Hi yall...hope yall are all doing well. I want to thank all of y'all and a special thanks to Andros - y'all are always so wonderful in helping me - this thyroid leaves me more dazed and confused than normal...lol..

I just rec'd my biopsy results...and I will be seeing ENT on Friday to set up surgery.

Here are lab comments: 
This case was discussed with Dr. K as well as Dr. C - by phone on 7-30. The lesion from which this fine needle aspiration was obtained was a discrete lesion measuring at most 2.2. cm. Numerous histiocytes as well as multinucleated histiocytes are present. This suggest the possibility of a subacute thyroiditis. However, this would typically be seen as a diffuse process rather than a localized lesion. Also, with subacute thyroiditis, the cellularity is usually quite low in the preparation. In this particular preparation, prominent numbers of follcular epithelial cellsa are present. Some of these do suggest Hurthle cell type change and some do have a microfolicular appearance. Because of this, the lesion is classified as being suspicious for a follicular neoplasma. As noted in the Bethesda System for reporting thyroid cytopathology, consideration of excision of this lesion is suggested.

Microscopic Description:
Six slides are examined which have been prepared by fine needle aspiration from this left thyroid nodule. Moderate numbers of histiocytes from the background. Multinucleated histiocytes are also present. Blood is in the background. A small amount of colloid is noted. Follicular epithelial cells are present in varying amounts. Some areas show sheets while other area do show a microfollicular pattern. Some cells do have ample amounts of cytoplasm suggestive of hurthle cell change. In many areas the nuclei are slightly enlarged, round to oval and relatively irregular, but occasional prominent nucleoli are noted. Occasional larger nuclei are noted, some of which are slightly hyperchromatic.

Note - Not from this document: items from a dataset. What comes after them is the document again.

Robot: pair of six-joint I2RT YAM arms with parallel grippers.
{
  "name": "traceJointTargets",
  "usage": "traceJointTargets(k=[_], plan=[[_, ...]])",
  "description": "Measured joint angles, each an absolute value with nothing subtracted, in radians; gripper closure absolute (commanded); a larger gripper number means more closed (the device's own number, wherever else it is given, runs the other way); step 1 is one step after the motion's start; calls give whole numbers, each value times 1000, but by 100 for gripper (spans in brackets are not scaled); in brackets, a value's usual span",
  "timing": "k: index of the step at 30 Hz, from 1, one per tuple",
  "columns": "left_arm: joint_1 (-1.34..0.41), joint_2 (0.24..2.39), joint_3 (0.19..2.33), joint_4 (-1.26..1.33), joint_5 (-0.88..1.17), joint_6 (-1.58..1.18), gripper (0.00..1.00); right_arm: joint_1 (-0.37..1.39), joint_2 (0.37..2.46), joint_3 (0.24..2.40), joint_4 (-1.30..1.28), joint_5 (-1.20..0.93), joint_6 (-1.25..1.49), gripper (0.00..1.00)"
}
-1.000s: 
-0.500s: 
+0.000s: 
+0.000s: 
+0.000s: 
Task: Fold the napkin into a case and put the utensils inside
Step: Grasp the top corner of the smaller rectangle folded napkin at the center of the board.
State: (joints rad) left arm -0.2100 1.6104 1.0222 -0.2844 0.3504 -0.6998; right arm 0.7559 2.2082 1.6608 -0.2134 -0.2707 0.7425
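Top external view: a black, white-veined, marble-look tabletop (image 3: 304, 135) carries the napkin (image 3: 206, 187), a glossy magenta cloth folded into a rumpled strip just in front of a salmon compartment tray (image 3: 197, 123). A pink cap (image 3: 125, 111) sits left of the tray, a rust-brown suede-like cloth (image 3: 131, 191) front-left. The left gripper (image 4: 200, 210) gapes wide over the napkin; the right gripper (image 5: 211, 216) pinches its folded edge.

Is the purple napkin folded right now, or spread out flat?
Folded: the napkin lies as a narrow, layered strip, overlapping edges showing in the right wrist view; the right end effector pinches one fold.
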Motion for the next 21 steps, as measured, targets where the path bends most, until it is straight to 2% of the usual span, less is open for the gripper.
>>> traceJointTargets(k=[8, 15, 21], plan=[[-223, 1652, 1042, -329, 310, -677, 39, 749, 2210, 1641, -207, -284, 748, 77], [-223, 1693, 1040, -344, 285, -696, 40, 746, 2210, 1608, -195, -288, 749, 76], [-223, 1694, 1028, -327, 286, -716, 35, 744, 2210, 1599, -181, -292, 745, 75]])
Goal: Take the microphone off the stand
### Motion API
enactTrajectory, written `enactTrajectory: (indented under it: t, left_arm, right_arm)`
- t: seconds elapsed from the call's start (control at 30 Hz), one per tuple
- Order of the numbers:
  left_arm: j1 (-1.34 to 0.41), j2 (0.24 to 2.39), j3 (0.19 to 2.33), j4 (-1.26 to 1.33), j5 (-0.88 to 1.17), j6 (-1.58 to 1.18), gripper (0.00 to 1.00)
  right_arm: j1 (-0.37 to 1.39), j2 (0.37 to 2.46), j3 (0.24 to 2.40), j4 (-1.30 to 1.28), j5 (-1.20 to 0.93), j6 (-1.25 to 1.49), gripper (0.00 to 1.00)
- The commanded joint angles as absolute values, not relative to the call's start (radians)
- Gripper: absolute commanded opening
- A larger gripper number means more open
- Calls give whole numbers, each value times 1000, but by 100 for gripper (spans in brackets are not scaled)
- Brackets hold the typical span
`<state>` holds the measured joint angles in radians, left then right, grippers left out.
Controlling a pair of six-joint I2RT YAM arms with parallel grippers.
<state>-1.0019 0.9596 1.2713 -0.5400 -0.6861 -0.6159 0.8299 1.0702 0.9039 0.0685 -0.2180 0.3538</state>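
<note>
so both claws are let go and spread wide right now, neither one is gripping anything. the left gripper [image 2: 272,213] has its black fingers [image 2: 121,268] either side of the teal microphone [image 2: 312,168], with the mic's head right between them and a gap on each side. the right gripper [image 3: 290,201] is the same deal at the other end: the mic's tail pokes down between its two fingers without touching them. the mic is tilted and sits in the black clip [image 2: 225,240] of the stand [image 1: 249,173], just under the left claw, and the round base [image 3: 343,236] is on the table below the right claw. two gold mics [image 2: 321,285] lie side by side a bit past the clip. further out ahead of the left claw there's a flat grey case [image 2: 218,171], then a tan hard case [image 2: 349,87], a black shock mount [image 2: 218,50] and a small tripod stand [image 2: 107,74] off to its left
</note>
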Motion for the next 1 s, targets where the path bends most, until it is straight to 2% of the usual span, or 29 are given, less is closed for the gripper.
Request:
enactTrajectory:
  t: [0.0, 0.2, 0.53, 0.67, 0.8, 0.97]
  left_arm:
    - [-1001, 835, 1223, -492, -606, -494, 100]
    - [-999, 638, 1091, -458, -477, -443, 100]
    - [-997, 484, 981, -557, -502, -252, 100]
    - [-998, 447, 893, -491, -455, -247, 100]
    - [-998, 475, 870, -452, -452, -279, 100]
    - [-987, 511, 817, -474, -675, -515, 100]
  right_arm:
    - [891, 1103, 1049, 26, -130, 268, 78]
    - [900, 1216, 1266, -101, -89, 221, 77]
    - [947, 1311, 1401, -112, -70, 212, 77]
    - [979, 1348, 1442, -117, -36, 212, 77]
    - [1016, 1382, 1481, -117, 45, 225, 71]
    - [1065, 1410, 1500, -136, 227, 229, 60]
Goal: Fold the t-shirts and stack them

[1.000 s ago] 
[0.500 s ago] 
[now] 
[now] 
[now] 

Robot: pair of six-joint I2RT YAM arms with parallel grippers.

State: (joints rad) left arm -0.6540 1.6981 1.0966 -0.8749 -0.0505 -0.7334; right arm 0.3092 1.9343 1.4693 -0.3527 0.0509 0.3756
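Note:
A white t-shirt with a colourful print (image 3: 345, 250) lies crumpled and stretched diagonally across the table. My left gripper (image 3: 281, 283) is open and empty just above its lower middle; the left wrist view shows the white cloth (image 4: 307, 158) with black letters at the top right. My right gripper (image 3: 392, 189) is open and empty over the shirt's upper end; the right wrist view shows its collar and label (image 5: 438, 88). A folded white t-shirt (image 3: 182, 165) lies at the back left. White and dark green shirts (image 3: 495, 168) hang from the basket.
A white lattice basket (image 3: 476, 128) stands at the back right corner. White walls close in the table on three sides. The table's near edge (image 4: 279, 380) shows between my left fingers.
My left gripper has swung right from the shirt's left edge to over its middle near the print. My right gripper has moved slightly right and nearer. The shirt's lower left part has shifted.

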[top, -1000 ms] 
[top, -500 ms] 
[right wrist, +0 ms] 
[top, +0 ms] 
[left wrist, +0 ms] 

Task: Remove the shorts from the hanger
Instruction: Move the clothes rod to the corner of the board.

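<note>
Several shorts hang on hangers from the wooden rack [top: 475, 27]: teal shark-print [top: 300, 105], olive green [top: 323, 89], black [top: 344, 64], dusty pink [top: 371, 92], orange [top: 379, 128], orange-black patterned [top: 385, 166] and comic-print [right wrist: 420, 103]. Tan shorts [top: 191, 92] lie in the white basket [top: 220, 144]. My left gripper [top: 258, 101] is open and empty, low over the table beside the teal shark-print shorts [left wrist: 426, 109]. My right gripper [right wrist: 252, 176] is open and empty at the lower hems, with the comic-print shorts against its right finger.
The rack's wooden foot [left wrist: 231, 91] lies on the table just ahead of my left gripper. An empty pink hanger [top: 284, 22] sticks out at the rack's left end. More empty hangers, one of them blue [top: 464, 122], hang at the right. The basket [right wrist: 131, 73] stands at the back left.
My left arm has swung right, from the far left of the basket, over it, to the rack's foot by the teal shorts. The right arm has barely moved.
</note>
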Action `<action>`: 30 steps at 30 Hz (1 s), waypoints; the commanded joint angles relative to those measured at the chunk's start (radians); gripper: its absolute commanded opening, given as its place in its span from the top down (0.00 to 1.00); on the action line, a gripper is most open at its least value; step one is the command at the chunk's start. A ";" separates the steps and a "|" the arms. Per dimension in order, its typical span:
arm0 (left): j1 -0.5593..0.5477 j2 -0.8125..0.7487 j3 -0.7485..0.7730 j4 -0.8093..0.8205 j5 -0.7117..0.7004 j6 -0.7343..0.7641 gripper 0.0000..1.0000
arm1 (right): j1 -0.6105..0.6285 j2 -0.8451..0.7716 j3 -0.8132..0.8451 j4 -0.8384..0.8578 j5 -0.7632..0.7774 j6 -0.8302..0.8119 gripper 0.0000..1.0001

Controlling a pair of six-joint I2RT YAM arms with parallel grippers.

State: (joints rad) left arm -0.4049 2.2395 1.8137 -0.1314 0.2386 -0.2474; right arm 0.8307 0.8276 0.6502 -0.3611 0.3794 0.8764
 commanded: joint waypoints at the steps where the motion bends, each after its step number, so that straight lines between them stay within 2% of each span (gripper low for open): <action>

Thank y'all in advance for any comments...and I pray God blesses each one of yall through these thyroid "challenges"....


----------



## Andros (Aug 26, 2009)

Texaschick said:


> Hi yall...hope yall are all doing well. I want to thank all of y'all and a special thanks to Andros - y'all are always so wonderful in helping me - this thyroid leaves me more dazed and confused than normal...lol..
> 
> I just rec'd my biopsy results...and I will be seeing ENT on Friday to set up surgery.
> 
> ...


Thank you for the prayers and you can count on mine also. We all need them every waking moment of every single day!

Have you talked to your doc yet? It does sound like you are a candidate for surgery (ablation.) Glad you are seeing the ENT; let us know.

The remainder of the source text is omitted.